Description of the task → Which lines hold the string "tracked"? Copy each of them from the material below.

++++ Recorded data

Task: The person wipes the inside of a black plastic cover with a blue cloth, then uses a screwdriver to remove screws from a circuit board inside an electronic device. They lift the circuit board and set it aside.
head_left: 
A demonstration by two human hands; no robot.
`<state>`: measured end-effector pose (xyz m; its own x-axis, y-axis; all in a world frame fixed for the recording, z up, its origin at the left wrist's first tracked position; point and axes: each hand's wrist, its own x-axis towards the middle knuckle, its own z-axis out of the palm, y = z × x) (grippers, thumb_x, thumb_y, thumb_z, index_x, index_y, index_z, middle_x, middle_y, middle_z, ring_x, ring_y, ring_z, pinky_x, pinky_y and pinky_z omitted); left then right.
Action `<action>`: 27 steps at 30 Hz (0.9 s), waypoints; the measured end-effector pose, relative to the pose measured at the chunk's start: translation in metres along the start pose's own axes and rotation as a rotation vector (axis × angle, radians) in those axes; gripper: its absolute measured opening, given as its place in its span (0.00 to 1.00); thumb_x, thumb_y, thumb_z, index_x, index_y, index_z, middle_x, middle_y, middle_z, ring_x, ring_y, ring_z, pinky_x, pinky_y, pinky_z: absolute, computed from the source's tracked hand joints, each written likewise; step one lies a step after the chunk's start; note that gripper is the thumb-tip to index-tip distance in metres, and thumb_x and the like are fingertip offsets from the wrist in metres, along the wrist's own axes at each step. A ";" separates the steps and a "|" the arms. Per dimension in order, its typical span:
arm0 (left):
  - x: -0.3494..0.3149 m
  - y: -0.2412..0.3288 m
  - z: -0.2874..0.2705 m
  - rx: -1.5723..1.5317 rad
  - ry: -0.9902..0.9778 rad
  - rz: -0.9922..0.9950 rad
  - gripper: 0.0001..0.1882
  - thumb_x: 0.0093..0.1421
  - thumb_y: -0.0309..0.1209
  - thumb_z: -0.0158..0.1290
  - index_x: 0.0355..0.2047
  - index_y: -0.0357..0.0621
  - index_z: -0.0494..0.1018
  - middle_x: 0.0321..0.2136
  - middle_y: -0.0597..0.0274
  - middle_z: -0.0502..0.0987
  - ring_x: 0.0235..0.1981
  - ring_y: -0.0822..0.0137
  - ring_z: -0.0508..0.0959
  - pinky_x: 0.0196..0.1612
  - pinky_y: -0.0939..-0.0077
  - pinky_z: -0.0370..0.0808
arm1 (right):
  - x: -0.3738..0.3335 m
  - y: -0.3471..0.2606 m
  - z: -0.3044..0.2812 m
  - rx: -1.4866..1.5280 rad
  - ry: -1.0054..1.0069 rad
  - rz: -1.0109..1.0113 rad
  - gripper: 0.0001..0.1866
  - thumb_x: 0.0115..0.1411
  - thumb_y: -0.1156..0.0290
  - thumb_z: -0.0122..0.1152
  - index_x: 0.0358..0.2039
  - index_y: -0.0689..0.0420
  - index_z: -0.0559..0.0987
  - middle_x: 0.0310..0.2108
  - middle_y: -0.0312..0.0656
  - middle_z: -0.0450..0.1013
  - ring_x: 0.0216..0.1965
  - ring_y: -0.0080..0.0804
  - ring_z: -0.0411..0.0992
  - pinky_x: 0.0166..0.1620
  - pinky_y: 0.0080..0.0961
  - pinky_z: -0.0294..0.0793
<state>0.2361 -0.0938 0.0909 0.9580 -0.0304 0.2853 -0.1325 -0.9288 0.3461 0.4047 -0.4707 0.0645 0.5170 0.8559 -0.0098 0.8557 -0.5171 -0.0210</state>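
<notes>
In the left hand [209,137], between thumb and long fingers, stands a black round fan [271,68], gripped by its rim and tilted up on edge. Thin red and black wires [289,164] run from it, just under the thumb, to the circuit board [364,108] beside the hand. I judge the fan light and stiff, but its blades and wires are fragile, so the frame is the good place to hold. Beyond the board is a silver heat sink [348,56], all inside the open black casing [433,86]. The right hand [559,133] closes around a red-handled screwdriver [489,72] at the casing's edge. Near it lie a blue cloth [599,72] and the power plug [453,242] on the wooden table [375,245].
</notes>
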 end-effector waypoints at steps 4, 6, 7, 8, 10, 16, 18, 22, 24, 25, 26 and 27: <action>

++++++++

Your solution →
`<state>`: measured end-effector pose (xyz m; its own x-axis, y-axis; all in a world frame fixed for the recording, z up, its origin at the left wrist's first tracked position; point and axes: each hand's wrist, its own x-axis towards the middle knuckle, its own z-axis out of the palm, y = z × x) (grippers, thumb_x, thumb_y, thumb_z, index_x, index_y, index_z, middle_x, middle_y, middle_z, ring_x, ring_y, ring_z, pinky_x, pinky_y and pinky_z omitted); left then right.
Action `<action>`: 27 steps at 30 Hz (0.9 s), waypoints; the measured end-effector pose, relative to the pose measured at the chunk's start: translation in metres along the start pose's own axes and rotation as a rotation vector (axis × angle, radians) in those axes; gripper: its absolute measured opening, given as its place in its span (0.00 to 1.00); thumb_x, thumb_y, thumb_z, index_x, index_y, index_z, middle_x, middle_y, middle_z, ring_x, ring_y, ring_z, pinky_x, pinky_y, pinky_z: absolute, computed from the source's tracked hand joints, each written likewise; step one lies a step after the chunk's start; note that gripper is the thumb-tip to index-tip distance in metres, and thumb_x and the like are fingertip offsets from the wrist in metres, along the wrist's own axes at each step. A ";" separates the steps and a "|" the arms. Per dimension in order, its typical span:

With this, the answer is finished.